In the example of video caching, packet inspection might reveal the user is looking for data sitting in a nearby cache, removing the need to ferry those bytes across the wider internet. Software control at that level could also use that sensitivity to packet contents to trap DDOS attacks soon after they start – and before they get close to their targets.
DDOS protection and caching today are handled by what have become known as 'middleboxes' – specialised hardware units designed to do a job and generally little else.
With an SDN structure, those jobs can be programmed by software on more generic hardware. On top of that, control processing can be distributed to other servers to enable more intelligent forwarding decisions.
The tough part of SDN is achieving the necessary performance in software. "All the devices we sell now have 10Gbit/s interfaces," says Fuller. "It means you have 300 clock cycles to decide what to do with a packet before the next one arrives, based on minimum packet sizes. We got pretty good at that at the MAC and IP level. But when we need to dig deeper into the packet, it becomes much harder to hit the throughput requirements that equipment providers are looking for."
There is a further restriction: a new generation of network equipment suppliers and network operators does not want to deal with the highly specialised multiprocessors that companies such as Cisco have deployed in their high-end products. Fuller says: "We don't see a lot of opportunity for those architectures moving forward because the industry wants to program in standard languages and in a Linux environment."
Bryant claims a system to use cloud computing for applications such as voice over LTE developed by Nokia Networks, is 'all Intel, all Xeon'.
Part of the answer to SDN's need for speed with software processing is to move the operating system out of the way.

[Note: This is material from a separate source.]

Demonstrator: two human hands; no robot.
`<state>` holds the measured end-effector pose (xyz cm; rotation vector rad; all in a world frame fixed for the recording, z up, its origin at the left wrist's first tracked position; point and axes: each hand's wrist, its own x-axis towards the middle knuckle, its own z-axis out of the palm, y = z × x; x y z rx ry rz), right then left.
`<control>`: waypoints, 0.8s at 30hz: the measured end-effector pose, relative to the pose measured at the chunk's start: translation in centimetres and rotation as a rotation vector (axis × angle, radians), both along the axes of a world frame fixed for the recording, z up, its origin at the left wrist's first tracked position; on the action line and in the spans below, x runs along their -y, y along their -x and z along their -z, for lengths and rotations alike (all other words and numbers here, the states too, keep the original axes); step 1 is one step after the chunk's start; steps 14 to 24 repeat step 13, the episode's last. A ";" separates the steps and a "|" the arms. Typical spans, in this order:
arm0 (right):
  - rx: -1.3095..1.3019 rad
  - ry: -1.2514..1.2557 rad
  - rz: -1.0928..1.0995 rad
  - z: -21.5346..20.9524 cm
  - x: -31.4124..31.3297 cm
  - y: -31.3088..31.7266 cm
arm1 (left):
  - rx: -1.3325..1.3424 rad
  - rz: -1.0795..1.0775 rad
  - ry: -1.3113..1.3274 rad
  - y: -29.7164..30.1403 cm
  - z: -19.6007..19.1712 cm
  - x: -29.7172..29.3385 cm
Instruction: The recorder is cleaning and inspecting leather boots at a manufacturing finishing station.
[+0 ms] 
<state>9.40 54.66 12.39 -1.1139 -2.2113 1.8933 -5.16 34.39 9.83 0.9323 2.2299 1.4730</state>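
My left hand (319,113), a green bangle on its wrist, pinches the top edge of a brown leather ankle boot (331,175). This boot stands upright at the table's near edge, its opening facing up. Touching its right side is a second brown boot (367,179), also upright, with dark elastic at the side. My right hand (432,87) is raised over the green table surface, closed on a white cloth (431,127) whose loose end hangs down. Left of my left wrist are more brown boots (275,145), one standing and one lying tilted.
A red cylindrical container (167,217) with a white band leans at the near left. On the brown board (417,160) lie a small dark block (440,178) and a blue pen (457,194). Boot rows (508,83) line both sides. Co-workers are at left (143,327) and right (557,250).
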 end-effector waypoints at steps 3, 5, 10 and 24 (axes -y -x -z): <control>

Although most SDN systems run Linux, the libraries and APIs developed for the industry perform tricks to allow data to be placed directly into user memory from the line interfaces, avoiding the overhead of OS calls. But that is unlikely to be cost effective on its own, says Fuller. "There are large gains to be had by inserting the proper acceleration. Chips can achieve five to tenfold throughput increase if the software can take advantage of acceleration opportunities."
To allow flexibility with hardware acceleration, the focus is on providing building blocks for functions such as search and encryption and then to orchestrate them through software interfaces. Software in the upper layers can then call those orchestrated functions to allow a reasonable degree of compatibility between different SDN hardware implementations but still get the speedups of hardware acceleration. APIs developed for SDN, such as OpenDataPlane (see fig 1), allow for coprocessors to work alongside the main Linux capable processors. Those coprocessors could either be software programmable multithreaded network processors or hardware engines.
Scott Shenker, chief scientist of the International Computer Science Institute, believes the move to SDN will see a split in network functions in which a comparatively dumb core section will perform very fast switching on backbones. Control over packet flow will take place at the edge of the network so that operators will build intelligent rings around the core, potentially even moving some SDN functions into the line cards in data centre servers themselves.
Russ Garcia, executive vice president of corporate marketing at Microsemi, sees the shift happening. "More is moving to the edge. People aren't spending money on the core switches, much more is happening at the edge of the network."
By turning the network design inside out, with intelligence moving to the edges of their domains, operators adopting SDN reckon they will be best placed to survive the next phase of rampant growth in internet traffic, both good and bad.